Each clinical trial has benefits and risks. Therefore, it is understandable if you are worried about joining a clinical trial. Having all the facts and answers is important to make an informed decision about participating in a clinical trial.
It is important that you discuss participation in clinical trials with your doctor. Your doctor can help you understand both the risks and benefits of the investigational treatment or vaccine you will be given and decide what’s best for you.
The investigational treatment may not be as effective as available treatment options or may have unexpected, unpleasant or even life-threatening side effects.
Patients may not receive a treatment under investigation due to random assignment of the placebo.
Patients may be required to commit more time than usual for doctor visits or travelling to sites.
Patients may spend more money than usual traveling to visits or on special medicines that are not covered by insurance companies.
Patients have better access to new treatment options before they are widely available.
Patients help society and other people living with the disease or condition by making a valuable contribution to medical research.
Patients receive high quality medical care as they have better access to medical specialists and their health is closely monitored.
Patients have a better experience with medical care as they play an active role in their own healthcare.
Remember that taking part in a clinical trial is a personal choice. If you do decide to join a clinical trial, it’s always voluntary. This means, you can leave at any time if you change your mind.
Why participate in clinical trials? AstraZeneca clinical studies are carefully designed with the highest ethical and safety standards.
We run our trials in accordance with the principles of the Declaration of Helsinki and Good Clinical Practice (GCP).
AstraZeneca is using several principles to ensure participants feel safe whilst taking part in our clinical trials.
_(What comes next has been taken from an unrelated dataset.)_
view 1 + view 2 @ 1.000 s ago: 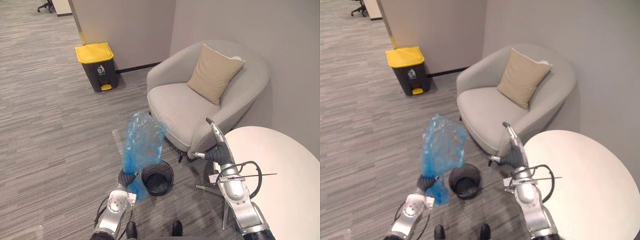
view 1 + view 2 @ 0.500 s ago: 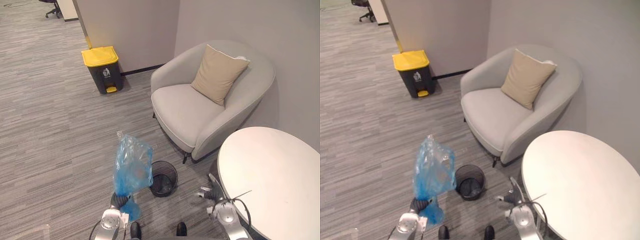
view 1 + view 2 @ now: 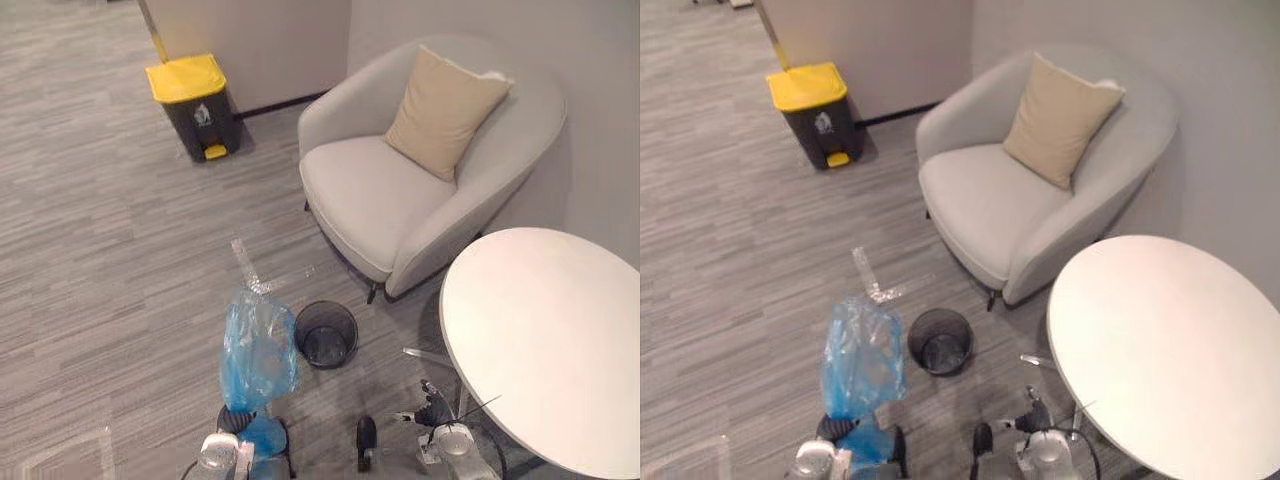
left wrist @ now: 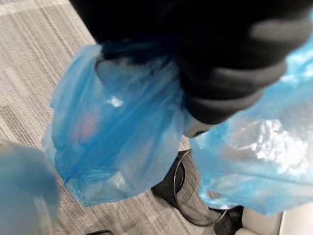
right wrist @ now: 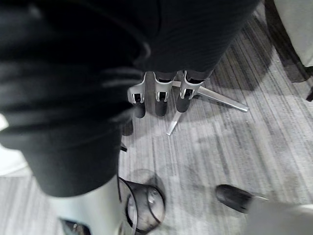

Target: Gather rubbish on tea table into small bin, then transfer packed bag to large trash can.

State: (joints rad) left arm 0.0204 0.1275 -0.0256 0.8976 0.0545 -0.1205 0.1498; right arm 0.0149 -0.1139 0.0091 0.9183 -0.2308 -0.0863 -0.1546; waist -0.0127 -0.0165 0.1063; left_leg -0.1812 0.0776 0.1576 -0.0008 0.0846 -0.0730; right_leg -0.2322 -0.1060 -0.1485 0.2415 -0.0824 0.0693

Informed Consent process is the process of learning and discussing the details of the clinical trial with the study doctor before deciding whether to take part. This is also time for the potential participants to make sure all their questions have been answered. All details about the clinical trial are outlined in a document called the Informed Consent Form (ICF). The ICF focuses on the purpose of the clinical trial, its duration, required procedures, potential benefits, risks, and what will happen to data collected from participants.
Informed Consent process is the process of learning and discussing the details of the clinical trial with the study doctor before deciding whether to take part. This is also time for the potential participants to make sure all their questions have been answered. All details about the clinical trial are outlined in a document called the Informed Consent Form (ICF). The ICF focuses on the purpose of the clinical trial, its duration, required procedures, potential benefits, risks, and what will happen to data collected from participants.
The aim of clinical trials is to bring potential new treatments or vaccines to people living with a specific disease or condition to help improve the quality of their lives. Therefore, the success of the clinical trial relies on healthy volunteers or patients willing to take part in a clinical trial.
While patient recruitment is important to start a clinical trial, retention of patients is critical to ensure the clinical trial is kept on track and moves through all needed phases until completion.
Developing a new treatment takes years, which means that patients may be in a clinical trial for a long time. While some people who participate in clinical trials drop out for medical reasons, other patients may stop taking medication or attending appointments because they feel discouraged or lose patience with the procedures.
As patients have a right to leave a clinical trial at any time, it is important to understand how such decisions may impact the successful completion of a clinical trial.
If high numbers of patients resign from a clinical trial, it may be put on hold. This may extend the overall duration of the trial, or the trial could be canceled.
Poor retention of patients in a clinical trial also means a low quality of overall clinical trial data, lower statistical power, and decreased confidence in the results.
When a patient leaves a clinical trial, researchers may not be able to use that patient’s data for the overall clinical trial analysis. This puts approval from regulatory agencies at risk and delays bringing the treatment or vaccine to market for other people living with the same disease or condition.
Therefore, if you decide to leave a clinical trial, please let your study doctor know. This will allow your study doctor to discuss next steps with you.